> **Exercise description**: Every entry has to be output exactly, with none skipped.

═══ Exercise inputs

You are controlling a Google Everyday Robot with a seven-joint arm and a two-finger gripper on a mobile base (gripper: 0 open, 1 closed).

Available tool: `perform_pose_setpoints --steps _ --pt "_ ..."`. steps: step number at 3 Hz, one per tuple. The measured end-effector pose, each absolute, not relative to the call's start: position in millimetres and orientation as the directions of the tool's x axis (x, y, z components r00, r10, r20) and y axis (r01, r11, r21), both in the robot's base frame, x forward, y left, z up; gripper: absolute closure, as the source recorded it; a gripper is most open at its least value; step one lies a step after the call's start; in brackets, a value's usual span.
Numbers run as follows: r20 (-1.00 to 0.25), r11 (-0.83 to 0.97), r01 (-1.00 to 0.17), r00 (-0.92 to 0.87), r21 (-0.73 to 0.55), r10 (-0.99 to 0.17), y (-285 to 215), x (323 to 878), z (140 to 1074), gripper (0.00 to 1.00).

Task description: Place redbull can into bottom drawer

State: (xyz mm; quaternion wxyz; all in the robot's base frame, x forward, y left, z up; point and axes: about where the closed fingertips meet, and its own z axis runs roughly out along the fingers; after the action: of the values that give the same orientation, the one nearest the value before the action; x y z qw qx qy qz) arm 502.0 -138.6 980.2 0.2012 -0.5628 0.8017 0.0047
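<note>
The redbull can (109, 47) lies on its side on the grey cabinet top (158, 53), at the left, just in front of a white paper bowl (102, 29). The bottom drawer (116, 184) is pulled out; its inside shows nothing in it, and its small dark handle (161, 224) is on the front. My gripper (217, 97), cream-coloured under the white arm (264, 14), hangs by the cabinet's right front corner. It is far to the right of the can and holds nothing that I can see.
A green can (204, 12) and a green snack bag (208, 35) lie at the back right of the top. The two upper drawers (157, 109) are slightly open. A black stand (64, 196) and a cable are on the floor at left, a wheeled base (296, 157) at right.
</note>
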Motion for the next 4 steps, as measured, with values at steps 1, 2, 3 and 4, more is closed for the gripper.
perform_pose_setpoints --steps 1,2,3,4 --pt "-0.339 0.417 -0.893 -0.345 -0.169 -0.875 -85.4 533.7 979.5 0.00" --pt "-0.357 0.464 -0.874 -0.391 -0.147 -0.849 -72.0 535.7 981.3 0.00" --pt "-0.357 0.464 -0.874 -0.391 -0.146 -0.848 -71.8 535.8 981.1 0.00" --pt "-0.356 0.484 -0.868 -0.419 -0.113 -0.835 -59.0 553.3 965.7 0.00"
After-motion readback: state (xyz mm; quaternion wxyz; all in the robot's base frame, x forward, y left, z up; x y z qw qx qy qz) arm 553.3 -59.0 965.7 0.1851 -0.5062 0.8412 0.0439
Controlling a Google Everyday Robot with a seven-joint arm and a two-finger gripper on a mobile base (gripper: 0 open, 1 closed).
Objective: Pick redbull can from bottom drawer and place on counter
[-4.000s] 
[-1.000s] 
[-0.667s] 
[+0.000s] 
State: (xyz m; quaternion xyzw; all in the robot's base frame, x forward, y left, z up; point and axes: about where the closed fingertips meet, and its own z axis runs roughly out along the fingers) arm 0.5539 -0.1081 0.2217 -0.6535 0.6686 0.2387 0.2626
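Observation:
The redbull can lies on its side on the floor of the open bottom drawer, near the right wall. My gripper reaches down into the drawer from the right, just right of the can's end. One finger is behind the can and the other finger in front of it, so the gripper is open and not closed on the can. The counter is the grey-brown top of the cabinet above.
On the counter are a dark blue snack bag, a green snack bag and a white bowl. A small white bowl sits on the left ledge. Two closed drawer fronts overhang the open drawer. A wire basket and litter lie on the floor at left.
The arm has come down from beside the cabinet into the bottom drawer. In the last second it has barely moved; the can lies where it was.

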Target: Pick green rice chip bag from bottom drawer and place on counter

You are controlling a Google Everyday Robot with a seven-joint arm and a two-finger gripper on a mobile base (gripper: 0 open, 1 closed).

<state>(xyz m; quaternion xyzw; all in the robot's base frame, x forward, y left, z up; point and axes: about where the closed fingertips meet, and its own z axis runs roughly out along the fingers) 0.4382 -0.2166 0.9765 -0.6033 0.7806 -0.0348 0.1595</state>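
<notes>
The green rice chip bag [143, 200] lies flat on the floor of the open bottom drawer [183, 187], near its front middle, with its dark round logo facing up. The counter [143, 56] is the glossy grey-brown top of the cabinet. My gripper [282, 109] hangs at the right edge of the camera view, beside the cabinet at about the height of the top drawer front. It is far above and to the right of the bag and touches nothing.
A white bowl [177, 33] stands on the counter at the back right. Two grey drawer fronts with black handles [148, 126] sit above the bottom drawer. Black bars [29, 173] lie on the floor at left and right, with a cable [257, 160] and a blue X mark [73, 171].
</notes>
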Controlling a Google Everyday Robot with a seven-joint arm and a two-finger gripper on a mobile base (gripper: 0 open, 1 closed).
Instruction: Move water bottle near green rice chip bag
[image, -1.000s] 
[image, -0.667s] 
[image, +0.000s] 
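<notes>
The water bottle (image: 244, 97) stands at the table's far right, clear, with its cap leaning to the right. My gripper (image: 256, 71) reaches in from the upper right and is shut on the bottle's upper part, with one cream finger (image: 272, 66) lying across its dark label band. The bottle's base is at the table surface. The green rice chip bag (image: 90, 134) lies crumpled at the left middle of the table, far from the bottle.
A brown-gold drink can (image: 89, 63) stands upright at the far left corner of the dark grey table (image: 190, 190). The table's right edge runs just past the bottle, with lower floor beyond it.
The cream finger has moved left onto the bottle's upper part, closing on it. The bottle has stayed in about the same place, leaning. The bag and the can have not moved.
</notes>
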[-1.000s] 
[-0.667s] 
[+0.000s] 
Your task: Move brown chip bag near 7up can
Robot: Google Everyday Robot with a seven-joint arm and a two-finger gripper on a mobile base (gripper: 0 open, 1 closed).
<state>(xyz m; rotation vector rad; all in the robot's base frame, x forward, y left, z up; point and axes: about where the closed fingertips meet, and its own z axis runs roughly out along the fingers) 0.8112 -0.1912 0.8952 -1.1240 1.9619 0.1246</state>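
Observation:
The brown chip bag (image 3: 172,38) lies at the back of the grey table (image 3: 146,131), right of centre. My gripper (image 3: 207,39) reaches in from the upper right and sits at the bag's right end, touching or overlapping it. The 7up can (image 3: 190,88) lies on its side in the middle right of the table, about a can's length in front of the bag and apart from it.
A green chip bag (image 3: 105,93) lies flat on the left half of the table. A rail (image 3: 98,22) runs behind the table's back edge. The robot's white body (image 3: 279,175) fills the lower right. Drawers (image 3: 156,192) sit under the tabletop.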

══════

> **Reply**:
You are controlling a Google Everyday Robot with a seven-joint arm and a two-finger gripper on a mobile base (gripper: 0 open, 1 closed).

Available tool: `perform_pose_setpoints --steps _ --pt "_ ..."`. steps: step number at 3 Hz, one per tuple. The measured end-effector pose, each absolute, not relative to the call's start: position in millimetres and orientation as the directions of the tool's x axis (x, y, z components r00, r10, r20) and y axis (r01, r11, r21), both in the robot's base frame, x forward, y left, z up; gripper: absolute closure, as the source recorded it; a gripper is most open at its least value; step one lies a step after the call's start; in brackets, a value's usual span.
Numbers run as follows: r20 (-1.00 to 0.25), r11 (-0.83 to 0.97), r01 (-1.00 to 0.17), r00 (-0.92 to 0.87), r21 (-0.73 to 0.55), r10 (-0.99 to 0.17), y (-285 to 215), x (323 to 878), z (140 to 1074), gripper (0.00 to 1.00).

Task description: Place redbull can into bottom drawer

State: (xyz mm; quaternion wxyz; all in the robot's base frame, x forward, y left, z up; point and axes: about where the closed fingertips meet, and its own z axis runs roughly out along the fingers; after the action: of the values that give the same orientation, the one nearest the value before the action; x y z qw qx qy qz) arm 502.0 -138.6 980.2 0.2012 -0.5628 0.8017 0.0047
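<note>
The redbull can (109, 47) lies on its side on the grey cabinet top (158, 53), at the left, just in front of a white paper bowl (102, 29). The bottom drawer (116, 184) is pulled out; its inside shows nothing in it, and its small dark handle (161, 224) is on the front. My gripper (217, 97), cream-coloured under the white arm (264, 14), hangs by the cabinet's right front corner. It is far to the right of the can and holds nothing that I can see.
A green can (204, 12) and a green snack bag (208, 35) lie at the back right of the top. The two upper drawers (157, 109) are slightly open. A black stand (64, 196) and a cable are on the floor at left, a wheeled base (296, 157) at right.
</note>
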Motion for the next 4 steps, as measured, with values at steps 1, 2, 3 and 4, more is closed for the gripper.
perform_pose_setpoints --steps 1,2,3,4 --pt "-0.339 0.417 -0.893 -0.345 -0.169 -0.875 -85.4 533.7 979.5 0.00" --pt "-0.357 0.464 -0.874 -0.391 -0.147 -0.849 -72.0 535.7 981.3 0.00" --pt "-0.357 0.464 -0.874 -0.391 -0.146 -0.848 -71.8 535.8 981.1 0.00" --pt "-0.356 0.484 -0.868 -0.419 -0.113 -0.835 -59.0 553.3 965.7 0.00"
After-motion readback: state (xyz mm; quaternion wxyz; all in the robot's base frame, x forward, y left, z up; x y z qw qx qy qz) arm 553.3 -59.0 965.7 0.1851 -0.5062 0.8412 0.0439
Controlling a Google Everyday Robot with a seven-joint arm and a two-finger gripper on a mobile base (gripper: 0 open, 1 closed).
Objective: Pick redbull can from bottom drawer and place on counter
[-4.000s] 
[-1.000s] 
[-0.667s] 
[+0.000s] 
State: (xyz m; quaternion xyzw; all in the robot's base frame, x forward, y left, z up; point and axes: about where the closed fingertips meet, and its own z axis runs roughly out along the fingers) arm 0.5539 -0.1081 0.2217 -0.6535 0.6686 0.2387 0.2626
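Observation:
The redbull can lies on its side on the floor of the open bottom drawer, near the right wall. My gripper reaches down into the drawer from the right, just right of the can's end. One finger is behind the can and the other finger in front of it, so the gripper is open and not closed on the can. The counter is the grey-brown top of the cabinet above.
On the counter are a dark blue snack bag, a green snack bag and a white bowl. A small white bowl sits on the left ledge. Two closed drawer fronts overhang the open drawer. A wire basket and litter lie on the floor at left.
The arm has come down from beside the cabinet into the bottom drawer. In the last second it has barely moved; the can lies where it was.
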
Target: Pick green rice chip bag from bottom drawer and place on counter

You are controlling a Google Everyday Robot with a seven-joint arm and a two-finger gripper on a mobile base (gripper: 0 open, 1 closed).

<state>(xyz m; quaternion xyzw; all in the robot's base frame, x forward, y left, z up; point and axes: about where the closed fingertips meet, and its own z axis runs roughly out along the fingers) 0.4382 -0.2166 0.9765 -0.6033 0.7806 -0.0348 0.1595</state>
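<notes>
The green rice chip bag [143, 200] lies flat on the floor of the open bottom drawer [183, 187], near its front middle, with its dark round logo facing up. The counter [143, 56] is the glossy grey-brown top of the cabinet. My gripper [282, 109] hangs at the right edge of the camera view, beside the cabinet at about the height of the top drawer front. It is far above and to the right of the bag and touches nothing.
A white bowl [177, 33] stands on the counter at the back right. Two grey drawer fronts with black handles [148, 126] sit above the bottom drawer. Black bars [29, 173] lie on the floor at left and right, with a cable [257, 160] and a blue X mark [73, 171].
</notes>
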Controlling a Google Everyday Robot with a seven-joint arm and a two-finger gripper on a mobile base (gripper: 0 open, 1 closed).
Instruction: Move water bottle near green rice chip bag
[image, -1.000s] 
[image, -0.667s] 
[image, +0.000s] 
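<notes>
The water bottle (image: 244, 97) stands at the table's far right, clear, with its cap leaning to the right. My gripper (image: 256, 71) reaches in from the upper right and is shut on the bottle's upper part, with one cream finger (image: 272, 66) lying across its dark label band. The bottle's base is at the table surface. The green rice chip bag (image: 90, 134) lies crumpled at the left middle of the table, far from the bottle.
A brown-gold drink can (image: 89, 63) stands upright at the far left corner of the dark grey table (image: 190, 190). The table's right edge runs just past the bottle, with lower floor beyond it.
The cream finger has moved left onto the bottle's upper part, closing on it. The bottle has stayed in about the same place, leaning. The bag and the can have not moved.
</notes>
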[-1.000s] 
[-0.667s] 
[+0.000s] 
Your task: Move brown chip bag near 7up can
Robot: Google Everyday Robot with a seven-joint arm and a two-finger gripper on a mobile base (gripper: 0 open, 1 closed).
<state>(xyz m; rotation vector rad; all in the robot's base frame, x forward, y left, z up; point and axes: about where the closed fingertips meet, and its own z axis runs roughly out along the fingers) 0.8112 -0.1912 0.8952 -1.1240 1.9619 0.1246</state>
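Observation:
The brown chip bag (image 3: 172,38) lies at the back of the grey table (image 3: 146,131), right of centre. My gripper (image 3: 207,39) reaches in from the upper right and sits at the bag's right end, touching or overlapping it. The 7up can (image 3: 190,88) lies on its side in the middle right of the table, about a can's length in front of the bag and apart from it.
A green chip bag (image 3: 105,93) lies flat on the left half of the table. A rail (image 3: 98,22) runs behind the table's back edge. The robot's white body (image 3: 279,175) fills the lower right. Drawers (image 3: 156,192) sit under the tabletop.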

This finishes the output for the exercise.